### Problem to solve
Report how many lines in the data below hold the string "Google". Nothing else should appear in the answer.

### Source records
-*-*-

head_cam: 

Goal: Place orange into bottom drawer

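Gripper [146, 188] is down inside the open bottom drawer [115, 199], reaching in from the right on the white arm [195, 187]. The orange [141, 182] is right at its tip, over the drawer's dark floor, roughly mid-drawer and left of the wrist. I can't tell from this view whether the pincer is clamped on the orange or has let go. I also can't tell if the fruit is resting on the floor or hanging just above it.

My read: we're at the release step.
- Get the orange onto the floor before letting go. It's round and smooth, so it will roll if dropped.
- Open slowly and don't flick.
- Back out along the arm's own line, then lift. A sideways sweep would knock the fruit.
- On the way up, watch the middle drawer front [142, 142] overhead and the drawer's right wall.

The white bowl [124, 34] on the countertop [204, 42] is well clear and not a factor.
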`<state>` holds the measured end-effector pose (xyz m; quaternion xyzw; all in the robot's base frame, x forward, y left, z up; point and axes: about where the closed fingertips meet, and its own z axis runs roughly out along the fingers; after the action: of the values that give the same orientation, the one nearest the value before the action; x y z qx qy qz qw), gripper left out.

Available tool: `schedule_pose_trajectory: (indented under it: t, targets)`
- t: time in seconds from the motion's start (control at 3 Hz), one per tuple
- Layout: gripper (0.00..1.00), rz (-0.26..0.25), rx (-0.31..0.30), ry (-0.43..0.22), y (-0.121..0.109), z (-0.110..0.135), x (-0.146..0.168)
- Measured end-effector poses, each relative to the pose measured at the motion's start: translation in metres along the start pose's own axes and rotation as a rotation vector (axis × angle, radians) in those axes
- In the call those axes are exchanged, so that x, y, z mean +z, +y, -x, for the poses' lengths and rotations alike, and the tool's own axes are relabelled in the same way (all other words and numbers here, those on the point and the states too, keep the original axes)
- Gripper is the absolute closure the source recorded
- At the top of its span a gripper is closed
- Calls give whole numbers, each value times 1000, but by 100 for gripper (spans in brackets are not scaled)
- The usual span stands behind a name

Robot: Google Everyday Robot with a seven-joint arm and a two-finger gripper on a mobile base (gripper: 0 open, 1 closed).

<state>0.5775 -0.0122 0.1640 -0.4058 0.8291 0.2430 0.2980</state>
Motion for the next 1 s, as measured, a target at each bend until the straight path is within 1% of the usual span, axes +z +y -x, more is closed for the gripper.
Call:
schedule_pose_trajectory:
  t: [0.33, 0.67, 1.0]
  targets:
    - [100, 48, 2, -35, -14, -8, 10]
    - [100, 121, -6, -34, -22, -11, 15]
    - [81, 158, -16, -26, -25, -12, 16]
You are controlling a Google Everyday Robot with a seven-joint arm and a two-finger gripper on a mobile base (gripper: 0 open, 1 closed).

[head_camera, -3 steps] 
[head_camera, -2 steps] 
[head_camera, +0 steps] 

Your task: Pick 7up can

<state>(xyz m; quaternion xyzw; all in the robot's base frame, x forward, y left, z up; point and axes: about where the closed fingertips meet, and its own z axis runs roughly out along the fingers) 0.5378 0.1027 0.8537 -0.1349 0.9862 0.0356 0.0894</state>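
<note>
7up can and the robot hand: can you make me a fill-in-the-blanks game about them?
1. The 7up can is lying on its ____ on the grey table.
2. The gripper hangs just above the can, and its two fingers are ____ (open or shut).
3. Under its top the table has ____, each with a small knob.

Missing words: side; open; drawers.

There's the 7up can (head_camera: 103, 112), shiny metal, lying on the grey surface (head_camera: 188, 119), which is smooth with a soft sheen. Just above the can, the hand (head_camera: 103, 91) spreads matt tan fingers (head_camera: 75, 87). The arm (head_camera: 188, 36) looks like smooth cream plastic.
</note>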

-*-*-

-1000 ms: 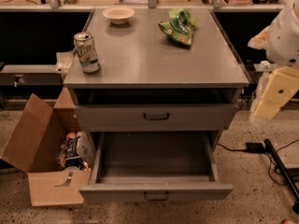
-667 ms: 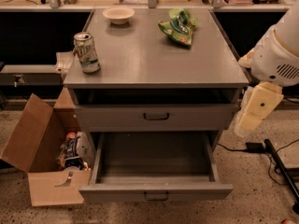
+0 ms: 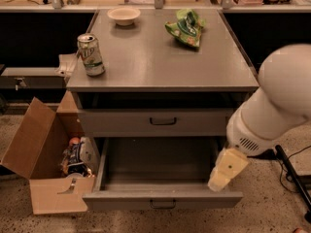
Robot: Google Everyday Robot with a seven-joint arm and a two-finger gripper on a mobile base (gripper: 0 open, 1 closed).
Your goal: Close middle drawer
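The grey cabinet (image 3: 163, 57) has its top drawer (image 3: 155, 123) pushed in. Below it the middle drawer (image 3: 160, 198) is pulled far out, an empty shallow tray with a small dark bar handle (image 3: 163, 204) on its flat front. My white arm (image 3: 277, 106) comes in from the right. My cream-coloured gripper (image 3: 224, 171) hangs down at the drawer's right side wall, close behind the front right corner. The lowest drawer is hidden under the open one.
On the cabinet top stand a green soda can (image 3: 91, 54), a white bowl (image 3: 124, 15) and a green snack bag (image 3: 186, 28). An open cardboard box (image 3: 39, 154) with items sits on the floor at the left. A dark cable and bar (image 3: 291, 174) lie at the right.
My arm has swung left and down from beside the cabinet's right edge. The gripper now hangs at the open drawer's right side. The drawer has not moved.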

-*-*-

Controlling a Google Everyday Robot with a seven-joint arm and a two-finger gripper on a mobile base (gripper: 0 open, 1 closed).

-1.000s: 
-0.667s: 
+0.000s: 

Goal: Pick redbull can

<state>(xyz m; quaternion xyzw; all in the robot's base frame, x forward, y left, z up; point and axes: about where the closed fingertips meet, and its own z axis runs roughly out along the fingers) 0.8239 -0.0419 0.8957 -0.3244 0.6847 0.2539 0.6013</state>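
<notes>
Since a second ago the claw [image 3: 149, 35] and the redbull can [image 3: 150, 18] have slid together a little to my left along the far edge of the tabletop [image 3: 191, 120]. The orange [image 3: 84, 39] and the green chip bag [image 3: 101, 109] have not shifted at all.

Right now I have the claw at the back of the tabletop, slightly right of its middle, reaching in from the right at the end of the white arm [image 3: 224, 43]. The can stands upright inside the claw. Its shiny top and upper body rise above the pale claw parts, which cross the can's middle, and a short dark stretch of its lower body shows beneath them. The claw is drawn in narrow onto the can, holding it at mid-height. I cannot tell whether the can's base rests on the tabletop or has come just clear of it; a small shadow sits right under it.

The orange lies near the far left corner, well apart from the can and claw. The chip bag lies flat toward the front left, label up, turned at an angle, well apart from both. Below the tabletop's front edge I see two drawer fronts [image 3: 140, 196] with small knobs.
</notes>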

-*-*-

### Task answer
4